14. AI and Machine Learning. If agility is the driving factor behind supply chain developments in 2023, AI and machine learning will be the enablers. AI is anticipated to grow the quickest over the next five years of any advanced technology evaluated in the MHI annual poll, with only 15% of respondents using it currently and rising to 73% over the next five years.
Experts warn that even organizations that have already invested in AI have yet to achieve their full potential. According to a BCG analysis, they’ve mostly used AI’s predictive powers to forecast demand for planning purposes, but in the next years, supply teams will grow to trust AI’s autonomous decision-making capabilities, giving AI a wider role in supply chain operations.

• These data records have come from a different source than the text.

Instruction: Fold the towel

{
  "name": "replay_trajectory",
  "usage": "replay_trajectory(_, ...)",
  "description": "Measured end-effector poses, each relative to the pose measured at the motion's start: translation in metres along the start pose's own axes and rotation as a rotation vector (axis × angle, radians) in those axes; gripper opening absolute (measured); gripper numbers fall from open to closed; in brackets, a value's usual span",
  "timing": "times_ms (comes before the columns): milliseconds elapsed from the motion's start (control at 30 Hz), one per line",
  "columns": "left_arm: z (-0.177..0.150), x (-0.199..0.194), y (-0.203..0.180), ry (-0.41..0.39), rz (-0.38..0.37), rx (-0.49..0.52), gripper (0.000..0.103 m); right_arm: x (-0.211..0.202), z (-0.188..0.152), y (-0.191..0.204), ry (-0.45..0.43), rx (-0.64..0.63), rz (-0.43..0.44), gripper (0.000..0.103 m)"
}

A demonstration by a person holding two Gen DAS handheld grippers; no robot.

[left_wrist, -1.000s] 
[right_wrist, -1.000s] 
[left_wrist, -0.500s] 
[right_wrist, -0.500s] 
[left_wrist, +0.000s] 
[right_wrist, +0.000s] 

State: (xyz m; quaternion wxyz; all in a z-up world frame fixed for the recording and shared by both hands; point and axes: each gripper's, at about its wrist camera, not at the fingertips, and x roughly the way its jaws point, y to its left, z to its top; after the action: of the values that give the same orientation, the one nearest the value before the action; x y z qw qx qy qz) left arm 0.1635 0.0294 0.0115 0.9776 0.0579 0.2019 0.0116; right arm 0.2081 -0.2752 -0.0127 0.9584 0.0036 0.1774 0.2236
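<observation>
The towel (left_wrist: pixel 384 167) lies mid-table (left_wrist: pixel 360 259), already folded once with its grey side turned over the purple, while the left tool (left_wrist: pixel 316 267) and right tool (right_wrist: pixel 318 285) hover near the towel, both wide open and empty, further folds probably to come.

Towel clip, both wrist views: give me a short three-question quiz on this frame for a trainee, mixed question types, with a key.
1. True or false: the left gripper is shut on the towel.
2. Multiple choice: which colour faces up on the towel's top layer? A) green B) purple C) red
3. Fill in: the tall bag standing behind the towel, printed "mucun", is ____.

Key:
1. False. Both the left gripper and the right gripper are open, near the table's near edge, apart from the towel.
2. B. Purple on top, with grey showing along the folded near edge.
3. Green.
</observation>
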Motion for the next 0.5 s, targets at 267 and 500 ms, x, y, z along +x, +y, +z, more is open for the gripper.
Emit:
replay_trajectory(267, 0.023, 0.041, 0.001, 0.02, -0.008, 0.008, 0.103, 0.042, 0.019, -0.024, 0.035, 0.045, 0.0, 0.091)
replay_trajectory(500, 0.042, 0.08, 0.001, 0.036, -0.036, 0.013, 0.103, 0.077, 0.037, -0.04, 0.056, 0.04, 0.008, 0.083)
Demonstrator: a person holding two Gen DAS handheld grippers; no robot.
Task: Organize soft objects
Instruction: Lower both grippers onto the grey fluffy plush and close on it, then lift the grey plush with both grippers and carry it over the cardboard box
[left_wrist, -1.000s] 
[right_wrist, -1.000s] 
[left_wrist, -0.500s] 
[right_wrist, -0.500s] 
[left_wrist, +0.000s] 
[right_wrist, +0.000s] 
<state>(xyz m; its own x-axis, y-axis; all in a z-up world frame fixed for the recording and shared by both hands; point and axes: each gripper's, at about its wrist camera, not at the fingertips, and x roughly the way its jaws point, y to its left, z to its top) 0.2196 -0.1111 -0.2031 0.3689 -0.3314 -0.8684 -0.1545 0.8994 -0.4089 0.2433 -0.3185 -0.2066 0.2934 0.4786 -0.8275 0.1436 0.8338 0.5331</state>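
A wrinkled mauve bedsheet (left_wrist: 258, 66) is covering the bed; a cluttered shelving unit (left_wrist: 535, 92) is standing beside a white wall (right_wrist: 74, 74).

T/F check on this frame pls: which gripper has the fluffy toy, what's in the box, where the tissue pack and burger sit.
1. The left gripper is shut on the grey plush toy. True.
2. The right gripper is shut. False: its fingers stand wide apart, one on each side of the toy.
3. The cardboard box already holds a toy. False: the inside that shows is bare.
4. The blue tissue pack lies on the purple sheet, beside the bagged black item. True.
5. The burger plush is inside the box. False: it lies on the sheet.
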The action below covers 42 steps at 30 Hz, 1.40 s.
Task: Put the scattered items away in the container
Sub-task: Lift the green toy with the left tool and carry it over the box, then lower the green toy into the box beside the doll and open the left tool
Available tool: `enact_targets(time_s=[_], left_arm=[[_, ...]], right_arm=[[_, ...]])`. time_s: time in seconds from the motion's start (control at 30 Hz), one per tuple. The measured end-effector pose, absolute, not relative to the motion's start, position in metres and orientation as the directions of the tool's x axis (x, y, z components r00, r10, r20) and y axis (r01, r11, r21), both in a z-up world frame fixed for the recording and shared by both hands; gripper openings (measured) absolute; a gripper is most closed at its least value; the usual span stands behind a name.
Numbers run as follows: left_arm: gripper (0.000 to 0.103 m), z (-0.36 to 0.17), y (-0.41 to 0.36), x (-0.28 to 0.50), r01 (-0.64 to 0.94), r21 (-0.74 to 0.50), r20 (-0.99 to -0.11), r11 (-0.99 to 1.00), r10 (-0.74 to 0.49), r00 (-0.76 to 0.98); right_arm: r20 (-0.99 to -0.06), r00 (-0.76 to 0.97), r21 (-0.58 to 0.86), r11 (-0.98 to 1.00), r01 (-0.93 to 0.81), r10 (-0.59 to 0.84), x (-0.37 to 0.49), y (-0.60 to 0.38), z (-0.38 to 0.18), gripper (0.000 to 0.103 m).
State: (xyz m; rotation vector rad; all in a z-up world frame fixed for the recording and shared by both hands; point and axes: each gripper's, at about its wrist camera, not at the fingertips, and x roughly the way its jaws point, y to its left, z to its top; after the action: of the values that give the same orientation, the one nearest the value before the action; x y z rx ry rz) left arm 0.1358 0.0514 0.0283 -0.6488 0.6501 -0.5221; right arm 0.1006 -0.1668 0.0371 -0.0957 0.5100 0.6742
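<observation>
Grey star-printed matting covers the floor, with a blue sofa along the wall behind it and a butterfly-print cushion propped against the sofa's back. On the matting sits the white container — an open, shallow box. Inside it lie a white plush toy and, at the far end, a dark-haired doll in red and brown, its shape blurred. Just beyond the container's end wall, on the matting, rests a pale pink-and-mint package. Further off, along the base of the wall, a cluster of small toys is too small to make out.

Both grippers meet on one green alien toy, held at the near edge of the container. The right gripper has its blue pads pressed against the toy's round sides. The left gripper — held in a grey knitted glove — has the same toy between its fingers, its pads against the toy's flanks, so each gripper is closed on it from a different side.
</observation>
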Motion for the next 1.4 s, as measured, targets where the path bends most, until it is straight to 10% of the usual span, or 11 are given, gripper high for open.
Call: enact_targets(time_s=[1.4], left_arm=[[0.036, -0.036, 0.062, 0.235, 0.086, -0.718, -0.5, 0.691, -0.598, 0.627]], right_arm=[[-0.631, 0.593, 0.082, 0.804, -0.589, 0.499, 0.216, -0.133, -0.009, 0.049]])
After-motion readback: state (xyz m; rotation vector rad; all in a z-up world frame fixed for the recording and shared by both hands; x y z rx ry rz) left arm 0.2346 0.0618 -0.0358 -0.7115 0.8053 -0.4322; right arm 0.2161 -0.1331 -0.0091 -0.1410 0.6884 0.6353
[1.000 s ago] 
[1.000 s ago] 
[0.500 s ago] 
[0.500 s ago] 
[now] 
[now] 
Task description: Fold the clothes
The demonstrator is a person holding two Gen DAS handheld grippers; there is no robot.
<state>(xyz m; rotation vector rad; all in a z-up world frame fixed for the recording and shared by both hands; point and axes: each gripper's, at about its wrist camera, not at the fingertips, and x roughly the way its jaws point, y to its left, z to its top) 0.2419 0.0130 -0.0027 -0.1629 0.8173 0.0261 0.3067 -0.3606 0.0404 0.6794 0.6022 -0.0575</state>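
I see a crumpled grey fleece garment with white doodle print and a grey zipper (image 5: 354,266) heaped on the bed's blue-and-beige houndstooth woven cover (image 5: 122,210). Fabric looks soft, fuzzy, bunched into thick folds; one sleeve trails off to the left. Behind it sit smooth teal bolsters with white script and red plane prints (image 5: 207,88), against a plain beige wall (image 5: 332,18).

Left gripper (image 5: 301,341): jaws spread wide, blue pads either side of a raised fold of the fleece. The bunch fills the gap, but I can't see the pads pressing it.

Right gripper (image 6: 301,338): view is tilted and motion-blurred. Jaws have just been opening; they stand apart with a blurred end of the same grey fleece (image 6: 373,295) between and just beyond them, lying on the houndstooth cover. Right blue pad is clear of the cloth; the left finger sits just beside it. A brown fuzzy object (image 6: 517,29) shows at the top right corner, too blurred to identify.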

Across geographies, channels, and climates, supply chain managers face a kaleidoscope of possibly concurrent disruptions at all levels of the supply chain, from demand to supply and out to their suppliers’ suppliers. Without assistance, no supply chain team can keep track of all potential inefficiencies and fault lines, let alone take effective action in a timely manner.
AI, on the other hand, may learn from previous decisions made by the team, correlate data across departments, and recommend actions for comparable scenarios. It can then continuously analyze the generated data to make recurring decisions that optimize performance and provide recommendations to improve the supply chain, much of which takes place increasingly autonomously over time.
Get Ahead of Supply Chain Trends with NetSuite
Finally, supply chain agility is determined by the visibility of data and the ability to understand and act on it. NetSuite supply chain management solutions meet these important needs, allowing businesses to monitor and optimize the movement of goods from suppliers through manufacturing and into the hands of customers. They are an important part of NetSuite ERP, an all-in-one cloud business management solution that automates fundamental activities and provides visibility into operational and financial performance.
2023 will continue to put supply chain managers to the test, with ongoing volatility likely to cause concurrent disruptions at many levels of supply and demand. Data and the judgments made from it will decide the agility to adapt, recover, and remain resilient in this climate.